This article was taken from the July 2013 issue of Wired magazine. Be the first to read Wired's articles in print before they're posted online, and get your hands on loads of additional content by subscribing online.
This web-like pavilion was inspired by a lobster and built by a robot. Architects and engineers at the University of Stuttgart's Institute of Computational Design, and at the Institute of Building Structures and Structural Design, constructed the ICD/ITKE Research Pavilion to experiment with new materials and techniques based on biomimicry. They worked with biologists at the University of Tübingen to use the natural matrix of fibres in a lobster shell as a starting point for the building's design.
The pavilion's walls are made of clear glass fibres and black carbon fibres; the flexible strands were coated in epoxy resin before being wound around a temporary scaffold, where they hardened. The team programmed a Kuka robot, similar to those used on car-assembly lines, to lay the fibres. A tool on the robot's 3.9-metre-long arm precisely positioned the material on the scaffold, which rotated on a turntable to build the pavilion.

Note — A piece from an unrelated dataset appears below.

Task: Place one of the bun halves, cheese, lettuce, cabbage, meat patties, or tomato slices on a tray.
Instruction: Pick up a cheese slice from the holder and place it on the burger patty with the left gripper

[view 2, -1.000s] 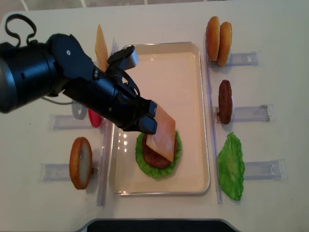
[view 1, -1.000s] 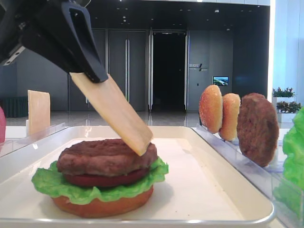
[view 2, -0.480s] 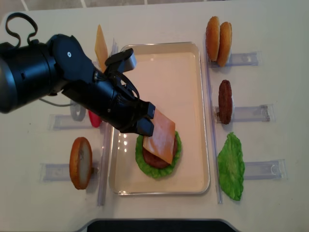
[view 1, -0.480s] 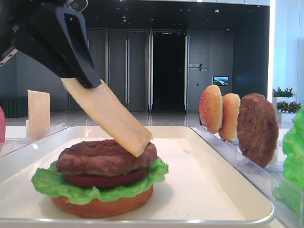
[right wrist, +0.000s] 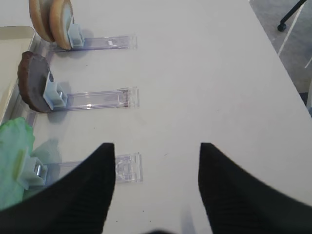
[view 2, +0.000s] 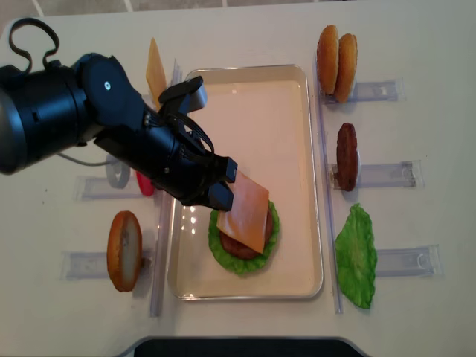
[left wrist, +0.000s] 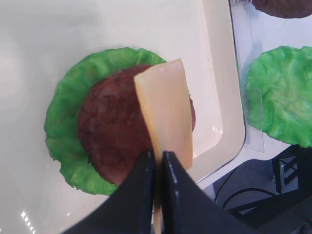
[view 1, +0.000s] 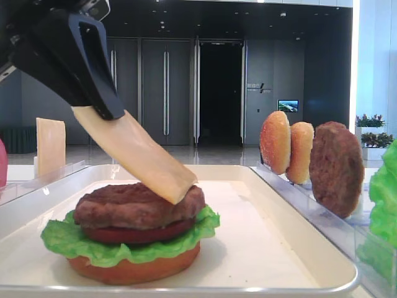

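On the left, our black left gripper (view 2: 217,192) is clamped on one edge of the thin, pale yellow-orange square cheese slice (view 2: 242,208), jaws pressed tight together on it in the left wrist view. Over the last second we have drawn the slice back toward the left and laid it flatter: in the low exterior view its free lower corner (view 1: 177,189), which sat at the right rim of the thick brown grainy meat patty (view 1: 139,205), now rests further in on the patty's top, and the slant of the slice is gentler. From above, the cheese now covers more of the patty than it did, though it is still tilted and held up at the gripper end.

The patty sits on the dark-red tomato slice (view 1: 133,234), the ruffled bright green lettuce leaf (view 1: 71,242) and the round golden-orange bun half (view 1: 133,268), all stacked on the large shallow white tray (view 2: 294,149). We judge the placing to be nearly done: what remains is to lower the held edge and let go.

Further right, our right gripper (right wrist: 156,185) hangs with its black fingers (right wrist: 90,190) apart and nothing between them, over the clear plastic racks (right wrist: 97,100) beside the tray.
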Controlling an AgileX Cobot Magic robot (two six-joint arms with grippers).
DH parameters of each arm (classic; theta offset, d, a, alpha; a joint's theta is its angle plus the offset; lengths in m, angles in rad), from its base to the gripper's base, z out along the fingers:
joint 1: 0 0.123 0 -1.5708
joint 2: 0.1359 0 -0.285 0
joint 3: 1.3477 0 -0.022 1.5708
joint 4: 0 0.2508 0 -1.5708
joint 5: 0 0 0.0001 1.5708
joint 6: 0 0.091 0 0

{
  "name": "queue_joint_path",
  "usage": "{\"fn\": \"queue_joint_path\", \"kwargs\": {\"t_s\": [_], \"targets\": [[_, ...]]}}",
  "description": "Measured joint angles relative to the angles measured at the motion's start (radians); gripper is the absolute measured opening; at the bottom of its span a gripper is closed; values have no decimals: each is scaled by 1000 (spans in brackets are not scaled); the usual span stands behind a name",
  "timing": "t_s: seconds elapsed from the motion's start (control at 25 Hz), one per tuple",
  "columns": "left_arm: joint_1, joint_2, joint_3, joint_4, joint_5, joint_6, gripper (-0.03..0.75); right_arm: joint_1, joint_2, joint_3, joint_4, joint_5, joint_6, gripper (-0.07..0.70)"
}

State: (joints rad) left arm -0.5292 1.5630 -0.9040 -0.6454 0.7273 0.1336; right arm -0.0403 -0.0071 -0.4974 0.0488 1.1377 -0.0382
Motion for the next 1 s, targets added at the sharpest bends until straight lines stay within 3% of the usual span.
{"fn": "queue_joint_path", "kwargs": {"t_s": [0.24,0.64,1.0], "targets": [[0,0,0,20,1,-25,55,0,0,0,0,0,0,398],[0,0,0,44,12,-63,229,0,0,0,0,0,0,398],[0,0,0,51,38,-88,436,0,0,0,0,0,0,398]]}}
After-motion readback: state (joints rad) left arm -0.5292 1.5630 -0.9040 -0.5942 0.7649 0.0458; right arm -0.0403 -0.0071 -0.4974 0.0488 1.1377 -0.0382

"The exoskeleton is made up step by step, by laying on 60 kilometres of fibres," says Achim Menges, who led researchers at the ICD. He explains that only a robot could maintain the consistent stress on the material needed to create the curvature of the walls: "The robot is pulling the fibre with a constant force." Taking 120 hours to complete, the resulting structure is eight metres wide and weighs less than 320kg. Mimicking the lobster's fibre matrix improves the structure's load-bearing capacity while using a small amount of materials as compared to a more conventional structure. "Nature [uses the fibre matrix] because it's extremely resource-efficient."
Menges is now working on a similar pavilion, which will be larger, but made up of smaller components and therefore easier to transport.